Disgraced Former Cravath Tax Lawyer Wants $100m For Police Monitoring After Guilty Plea to Teenage Rape Charges

I previously blogged (links below) the sordid tale of James Colliton, a former tax lawyer at Cravath who plead guilty to statutory rape and patronizing a prostitute.  The latest chapter in this sordid tale from the Poughkeepsie Journal:

[A] Town of Poughkeepsie man who allegedly paid a mother so he could have sex with her underage daughters in Manhattan may file a $100 million federal suit against the town and Dutchess County.

The potential suit from registered sex offender and disbarred attorney James Colliton would challenge whether authorities can monitor sex offenders through a county program in which police visit offenders in their homes. ...

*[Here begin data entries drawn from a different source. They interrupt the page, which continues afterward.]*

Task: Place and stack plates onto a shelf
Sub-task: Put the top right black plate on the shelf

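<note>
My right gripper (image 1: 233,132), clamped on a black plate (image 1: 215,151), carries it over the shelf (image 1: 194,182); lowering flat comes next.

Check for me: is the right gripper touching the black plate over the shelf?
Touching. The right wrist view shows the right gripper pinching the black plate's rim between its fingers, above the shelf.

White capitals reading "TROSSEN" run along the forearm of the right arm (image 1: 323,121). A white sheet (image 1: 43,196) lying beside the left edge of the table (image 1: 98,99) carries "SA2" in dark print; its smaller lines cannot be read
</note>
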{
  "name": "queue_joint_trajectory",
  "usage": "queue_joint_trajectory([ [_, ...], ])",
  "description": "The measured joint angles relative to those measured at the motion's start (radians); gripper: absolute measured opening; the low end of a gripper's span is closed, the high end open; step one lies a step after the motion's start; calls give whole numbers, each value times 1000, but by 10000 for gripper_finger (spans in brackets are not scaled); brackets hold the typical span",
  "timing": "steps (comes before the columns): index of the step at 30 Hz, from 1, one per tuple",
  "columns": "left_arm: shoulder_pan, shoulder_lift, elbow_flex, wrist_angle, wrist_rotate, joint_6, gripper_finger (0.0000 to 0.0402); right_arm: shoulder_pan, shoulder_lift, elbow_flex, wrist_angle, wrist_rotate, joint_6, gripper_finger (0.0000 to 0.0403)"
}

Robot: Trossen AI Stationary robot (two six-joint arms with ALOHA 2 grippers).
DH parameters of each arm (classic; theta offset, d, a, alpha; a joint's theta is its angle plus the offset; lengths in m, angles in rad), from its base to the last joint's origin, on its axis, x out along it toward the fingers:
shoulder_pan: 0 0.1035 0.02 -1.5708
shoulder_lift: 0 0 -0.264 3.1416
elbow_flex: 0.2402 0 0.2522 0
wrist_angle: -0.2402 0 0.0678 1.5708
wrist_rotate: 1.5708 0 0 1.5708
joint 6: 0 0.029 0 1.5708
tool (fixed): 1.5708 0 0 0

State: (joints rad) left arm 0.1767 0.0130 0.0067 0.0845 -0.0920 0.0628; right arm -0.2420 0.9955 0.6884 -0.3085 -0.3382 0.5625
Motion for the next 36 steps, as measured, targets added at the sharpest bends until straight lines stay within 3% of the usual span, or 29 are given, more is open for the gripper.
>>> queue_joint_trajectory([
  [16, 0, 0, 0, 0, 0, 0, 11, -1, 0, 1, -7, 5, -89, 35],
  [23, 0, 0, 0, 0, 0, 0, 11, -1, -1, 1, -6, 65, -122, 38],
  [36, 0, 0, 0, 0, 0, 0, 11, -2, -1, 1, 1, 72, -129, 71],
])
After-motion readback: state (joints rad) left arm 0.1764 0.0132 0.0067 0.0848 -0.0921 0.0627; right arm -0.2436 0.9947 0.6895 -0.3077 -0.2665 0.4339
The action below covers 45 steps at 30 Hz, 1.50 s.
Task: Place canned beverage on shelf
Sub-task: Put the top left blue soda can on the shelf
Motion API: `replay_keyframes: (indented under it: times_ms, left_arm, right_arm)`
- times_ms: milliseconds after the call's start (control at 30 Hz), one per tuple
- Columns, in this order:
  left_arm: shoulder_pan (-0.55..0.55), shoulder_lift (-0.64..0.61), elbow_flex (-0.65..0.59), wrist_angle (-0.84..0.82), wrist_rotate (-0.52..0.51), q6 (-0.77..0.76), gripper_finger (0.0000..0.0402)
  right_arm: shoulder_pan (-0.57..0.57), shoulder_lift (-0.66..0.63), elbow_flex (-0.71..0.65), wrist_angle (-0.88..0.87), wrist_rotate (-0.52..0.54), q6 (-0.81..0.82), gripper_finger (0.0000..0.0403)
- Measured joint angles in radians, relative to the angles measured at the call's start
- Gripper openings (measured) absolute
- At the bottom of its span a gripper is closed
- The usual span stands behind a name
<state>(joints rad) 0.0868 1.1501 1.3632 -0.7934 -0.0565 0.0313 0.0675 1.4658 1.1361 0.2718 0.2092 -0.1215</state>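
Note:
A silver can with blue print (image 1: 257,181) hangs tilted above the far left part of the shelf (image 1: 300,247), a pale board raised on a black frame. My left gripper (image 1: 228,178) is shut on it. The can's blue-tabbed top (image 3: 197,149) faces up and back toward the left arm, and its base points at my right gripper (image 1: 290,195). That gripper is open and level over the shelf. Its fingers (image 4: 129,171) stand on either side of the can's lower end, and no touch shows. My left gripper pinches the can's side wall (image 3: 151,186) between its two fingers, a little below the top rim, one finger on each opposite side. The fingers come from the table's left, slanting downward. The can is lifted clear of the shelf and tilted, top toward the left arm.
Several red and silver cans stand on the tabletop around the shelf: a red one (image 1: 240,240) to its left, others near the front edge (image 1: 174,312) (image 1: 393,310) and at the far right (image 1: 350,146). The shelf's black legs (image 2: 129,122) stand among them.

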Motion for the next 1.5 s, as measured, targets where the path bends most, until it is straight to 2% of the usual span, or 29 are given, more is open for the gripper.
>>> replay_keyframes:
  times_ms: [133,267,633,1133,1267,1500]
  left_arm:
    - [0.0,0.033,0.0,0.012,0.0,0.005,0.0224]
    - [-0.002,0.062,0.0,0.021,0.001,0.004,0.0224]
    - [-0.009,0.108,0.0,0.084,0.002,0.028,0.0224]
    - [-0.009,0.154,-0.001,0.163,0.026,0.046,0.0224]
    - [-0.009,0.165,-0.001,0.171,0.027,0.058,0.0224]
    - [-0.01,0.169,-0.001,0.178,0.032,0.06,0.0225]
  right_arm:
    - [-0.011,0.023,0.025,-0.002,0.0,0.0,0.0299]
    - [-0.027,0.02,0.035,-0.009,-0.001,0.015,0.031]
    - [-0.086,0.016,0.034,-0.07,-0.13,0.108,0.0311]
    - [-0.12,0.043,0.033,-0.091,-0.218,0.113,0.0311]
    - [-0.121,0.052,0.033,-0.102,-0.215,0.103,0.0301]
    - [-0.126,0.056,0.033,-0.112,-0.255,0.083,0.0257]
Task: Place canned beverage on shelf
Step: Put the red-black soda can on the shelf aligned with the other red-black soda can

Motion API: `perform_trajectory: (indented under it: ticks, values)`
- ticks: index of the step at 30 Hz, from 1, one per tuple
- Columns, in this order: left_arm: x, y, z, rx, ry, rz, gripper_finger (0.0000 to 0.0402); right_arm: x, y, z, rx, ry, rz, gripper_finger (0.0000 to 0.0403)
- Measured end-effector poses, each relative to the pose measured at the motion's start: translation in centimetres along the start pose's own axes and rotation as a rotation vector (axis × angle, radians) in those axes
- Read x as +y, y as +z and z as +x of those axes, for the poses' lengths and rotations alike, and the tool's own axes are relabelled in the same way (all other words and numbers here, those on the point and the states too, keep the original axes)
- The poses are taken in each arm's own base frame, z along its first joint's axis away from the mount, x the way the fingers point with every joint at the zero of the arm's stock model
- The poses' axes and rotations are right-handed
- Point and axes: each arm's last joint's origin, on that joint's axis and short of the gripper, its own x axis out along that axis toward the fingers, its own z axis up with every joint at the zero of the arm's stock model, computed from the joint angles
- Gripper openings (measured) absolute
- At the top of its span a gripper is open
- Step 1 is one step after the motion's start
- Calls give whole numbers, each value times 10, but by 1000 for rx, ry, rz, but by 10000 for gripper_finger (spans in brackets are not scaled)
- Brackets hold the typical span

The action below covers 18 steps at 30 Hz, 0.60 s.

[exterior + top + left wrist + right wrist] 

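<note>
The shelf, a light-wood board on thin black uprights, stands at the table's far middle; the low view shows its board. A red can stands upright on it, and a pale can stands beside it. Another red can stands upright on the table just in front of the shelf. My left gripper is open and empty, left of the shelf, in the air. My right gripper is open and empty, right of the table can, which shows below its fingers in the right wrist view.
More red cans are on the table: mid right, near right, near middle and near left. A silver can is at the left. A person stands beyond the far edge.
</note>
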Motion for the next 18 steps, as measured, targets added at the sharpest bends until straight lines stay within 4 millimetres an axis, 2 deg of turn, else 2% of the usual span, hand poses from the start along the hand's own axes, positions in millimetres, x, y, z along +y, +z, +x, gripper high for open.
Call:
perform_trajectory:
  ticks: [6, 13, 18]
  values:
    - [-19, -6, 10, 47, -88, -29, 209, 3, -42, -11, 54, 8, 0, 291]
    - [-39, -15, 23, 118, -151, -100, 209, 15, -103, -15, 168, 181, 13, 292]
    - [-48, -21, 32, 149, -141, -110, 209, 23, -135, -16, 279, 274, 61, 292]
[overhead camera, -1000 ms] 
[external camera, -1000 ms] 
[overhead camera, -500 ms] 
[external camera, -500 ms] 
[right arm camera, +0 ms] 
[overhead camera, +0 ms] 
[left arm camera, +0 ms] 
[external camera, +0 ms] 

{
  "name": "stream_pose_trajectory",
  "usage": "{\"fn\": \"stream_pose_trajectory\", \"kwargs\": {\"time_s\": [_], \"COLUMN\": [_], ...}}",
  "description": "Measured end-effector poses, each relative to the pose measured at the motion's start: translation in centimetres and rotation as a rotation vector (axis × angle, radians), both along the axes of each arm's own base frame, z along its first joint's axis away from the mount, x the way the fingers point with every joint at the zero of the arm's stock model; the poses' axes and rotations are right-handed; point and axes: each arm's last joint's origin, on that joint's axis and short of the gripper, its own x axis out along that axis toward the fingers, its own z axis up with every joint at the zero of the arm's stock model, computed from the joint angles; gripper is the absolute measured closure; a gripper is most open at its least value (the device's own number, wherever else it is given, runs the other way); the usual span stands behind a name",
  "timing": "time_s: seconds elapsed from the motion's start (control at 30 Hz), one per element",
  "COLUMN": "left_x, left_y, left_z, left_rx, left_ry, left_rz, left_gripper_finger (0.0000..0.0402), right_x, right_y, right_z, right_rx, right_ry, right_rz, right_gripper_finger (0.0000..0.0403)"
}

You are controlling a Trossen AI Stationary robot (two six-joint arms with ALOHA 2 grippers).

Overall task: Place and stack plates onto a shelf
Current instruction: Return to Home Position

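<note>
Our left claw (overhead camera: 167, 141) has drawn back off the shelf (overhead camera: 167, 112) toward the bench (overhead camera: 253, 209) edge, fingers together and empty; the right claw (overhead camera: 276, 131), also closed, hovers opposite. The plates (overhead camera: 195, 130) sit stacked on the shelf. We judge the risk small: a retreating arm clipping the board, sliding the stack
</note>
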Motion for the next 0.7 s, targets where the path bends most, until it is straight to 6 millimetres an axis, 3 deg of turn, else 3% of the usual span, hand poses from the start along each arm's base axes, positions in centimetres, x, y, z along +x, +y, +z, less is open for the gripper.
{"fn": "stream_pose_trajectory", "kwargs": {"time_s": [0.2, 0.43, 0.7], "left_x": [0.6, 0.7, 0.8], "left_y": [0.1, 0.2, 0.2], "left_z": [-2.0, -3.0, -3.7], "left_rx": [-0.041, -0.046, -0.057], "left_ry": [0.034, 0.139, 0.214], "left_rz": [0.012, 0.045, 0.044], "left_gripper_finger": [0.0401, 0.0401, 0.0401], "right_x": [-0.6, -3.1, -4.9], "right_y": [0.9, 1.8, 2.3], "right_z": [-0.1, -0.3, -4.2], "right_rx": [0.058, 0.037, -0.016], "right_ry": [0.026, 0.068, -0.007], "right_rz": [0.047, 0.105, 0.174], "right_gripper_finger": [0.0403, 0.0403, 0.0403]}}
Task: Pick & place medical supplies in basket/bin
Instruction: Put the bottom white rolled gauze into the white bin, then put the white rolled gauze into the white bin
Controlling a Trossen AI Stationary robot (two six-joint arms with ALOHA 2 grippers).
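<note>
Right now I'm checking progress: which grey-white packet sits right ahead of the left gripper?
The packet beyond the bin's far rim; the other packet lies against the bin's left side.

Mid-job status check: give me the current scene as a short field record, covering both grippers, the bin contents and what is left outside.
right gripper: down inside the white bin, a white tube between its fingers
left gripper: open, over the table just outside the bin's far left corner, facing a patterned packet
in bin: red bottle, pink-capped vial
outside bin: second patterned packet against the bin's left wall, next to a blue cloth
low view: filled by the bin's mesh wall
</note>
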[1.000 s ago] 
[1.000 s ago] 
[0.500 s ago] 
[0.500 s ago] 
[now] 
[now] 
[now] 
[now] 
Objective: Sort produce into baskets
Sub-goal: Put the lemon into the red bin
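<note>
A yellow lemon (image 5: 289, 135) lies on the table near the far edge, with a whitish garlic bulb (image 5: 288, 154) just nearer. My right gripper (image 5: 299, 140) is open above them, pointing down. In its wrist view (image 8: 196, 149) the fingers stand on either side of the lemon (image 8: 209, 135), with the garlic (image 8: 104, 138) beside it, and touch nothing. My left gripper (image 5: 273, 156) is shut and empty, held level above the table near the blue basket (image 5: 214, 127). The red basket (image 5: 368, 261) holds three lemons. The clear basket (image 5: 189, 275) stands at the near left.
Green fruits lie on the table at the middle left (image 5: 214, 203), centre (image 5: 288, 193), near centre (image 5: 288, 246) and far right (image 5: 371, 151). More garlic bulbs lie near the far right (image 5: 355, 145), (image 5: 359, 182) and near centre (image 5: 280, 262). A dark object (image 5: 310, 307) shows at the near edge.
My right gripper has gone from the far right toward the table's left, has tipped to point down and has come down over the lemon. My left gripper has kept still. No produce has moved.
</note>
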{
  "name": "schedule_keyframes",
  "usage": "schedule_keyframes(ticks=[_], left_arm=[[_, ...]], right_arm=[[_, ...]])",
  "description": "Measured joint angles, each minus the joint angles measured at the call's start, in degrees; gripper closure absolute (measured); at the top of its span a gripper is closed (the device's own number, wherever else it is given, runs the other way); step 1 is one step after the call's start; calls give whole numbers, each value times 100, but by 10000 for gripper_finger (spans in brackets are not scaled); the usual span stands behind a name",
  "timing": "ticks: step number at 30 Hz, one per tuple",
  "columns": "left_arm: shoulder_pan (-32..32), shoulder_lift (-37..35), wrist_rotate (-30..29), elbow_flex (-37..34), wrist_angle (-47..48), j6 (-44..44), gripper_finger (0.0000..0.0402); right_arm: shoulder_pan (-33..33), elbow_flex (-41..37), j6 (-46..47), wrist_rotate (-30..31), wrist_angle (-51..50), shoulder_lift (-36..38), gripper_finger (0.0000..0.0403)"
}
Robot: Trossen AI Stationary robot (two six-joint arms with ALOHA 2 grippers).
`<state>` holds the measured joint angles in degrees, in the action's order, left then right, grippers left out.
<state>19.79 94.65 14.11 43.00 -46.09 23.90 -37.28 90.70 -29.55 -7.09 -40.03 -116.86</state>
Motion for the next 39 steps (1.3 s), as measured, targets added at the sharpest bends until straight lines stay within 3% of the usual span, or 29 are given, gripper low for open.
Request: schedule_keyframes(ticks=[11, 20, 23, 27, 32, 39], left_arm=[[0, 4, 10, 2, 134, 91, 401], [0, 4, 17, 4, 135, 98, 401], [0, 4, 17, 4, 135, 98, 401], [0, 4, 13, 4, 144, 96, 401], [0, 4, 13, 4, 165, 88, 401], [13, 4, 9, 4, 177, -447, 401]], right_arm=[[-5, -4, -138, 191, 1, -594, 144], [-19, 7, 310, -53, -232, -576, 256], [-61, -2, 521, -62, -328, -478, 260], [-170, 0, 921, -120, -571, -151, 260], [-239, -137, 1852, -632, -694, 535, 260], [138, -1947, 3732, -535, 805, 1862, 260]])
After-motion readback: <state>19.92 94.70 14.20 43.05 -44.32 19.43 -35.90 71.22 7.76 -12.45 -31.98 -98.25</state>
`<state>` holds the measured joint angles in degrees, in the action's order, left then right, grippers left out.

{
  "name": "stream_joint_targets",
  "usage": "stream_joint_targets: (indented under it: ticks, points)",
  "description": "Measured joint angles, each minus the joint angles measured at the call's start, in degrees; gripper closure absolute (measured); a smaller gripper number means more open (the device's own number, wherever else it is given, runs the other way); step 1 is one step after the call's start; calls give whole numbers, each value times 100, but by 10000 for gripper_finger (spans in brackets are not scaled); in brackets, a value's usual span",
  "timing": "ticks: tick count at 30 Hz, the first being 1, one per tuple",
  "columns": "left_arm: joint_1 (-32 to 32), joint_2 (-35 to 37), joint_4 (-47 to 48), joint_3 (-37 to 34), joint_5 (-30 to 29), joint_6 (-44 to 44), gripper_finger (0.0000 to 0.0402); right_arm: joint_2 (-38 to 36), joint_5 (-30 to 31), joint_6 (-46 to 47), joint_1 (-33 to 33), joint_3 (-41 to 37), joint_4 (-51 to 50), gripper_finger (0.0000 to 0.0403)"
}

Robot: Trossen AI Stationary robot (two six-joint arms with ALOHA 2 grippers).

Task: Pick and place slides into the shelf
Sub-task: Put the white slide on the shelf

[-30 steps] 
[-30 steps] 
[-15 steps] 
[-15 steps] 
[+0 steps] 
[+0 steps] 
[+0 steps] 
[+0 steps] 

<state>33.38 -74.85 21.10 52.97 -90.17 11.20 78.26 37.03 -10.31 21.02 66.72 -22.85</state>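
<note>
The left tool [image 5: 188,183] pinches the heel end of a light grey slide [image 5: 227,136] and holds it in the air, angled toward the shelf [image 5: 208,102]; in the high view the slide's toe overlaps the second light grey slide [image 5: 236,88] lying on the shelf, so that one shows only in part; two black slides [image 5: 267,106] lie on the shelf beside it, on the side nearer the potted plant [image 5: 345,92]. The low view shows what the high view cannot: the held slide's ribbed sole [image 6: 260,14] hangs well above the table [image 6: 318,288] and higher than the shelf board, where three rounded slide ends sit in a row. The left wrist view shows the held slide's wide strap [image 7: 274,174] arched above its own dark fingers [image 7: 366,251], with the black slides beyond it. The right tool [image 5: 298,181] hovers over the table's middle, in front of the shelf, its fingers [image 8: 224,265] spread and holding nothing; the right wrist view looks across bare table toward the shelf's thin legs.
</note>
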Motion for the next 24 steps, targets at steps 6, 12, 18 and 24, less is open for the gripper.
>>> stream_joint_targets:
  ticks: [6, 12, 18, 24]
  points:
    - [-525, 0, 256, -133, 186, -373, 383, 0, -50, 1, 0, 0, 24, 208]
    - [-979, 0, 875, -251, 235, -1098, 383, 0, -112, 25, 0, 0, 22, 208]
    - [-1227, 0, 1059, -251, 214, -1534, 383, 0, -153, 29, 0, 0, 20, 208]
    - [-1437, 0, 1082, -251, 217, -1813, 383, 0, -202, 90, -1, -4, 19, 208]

Colliton, a father of five from Spackenkill and a former Manhattan tax lawyer, was convicted in 2007 of statutory rape and patronizing a prostitute in a case that made tabloid headlines. ...

Describing police visits as the "intentional infliction of emotional distress," Colliton recently served town and county officials with a notice of claim -- often a precursor to filing suit. In his eight-page claim filed last month, Colliton indicates he intends to seek $3 million in compensatory damages and $97 million in punitive damages in federal court.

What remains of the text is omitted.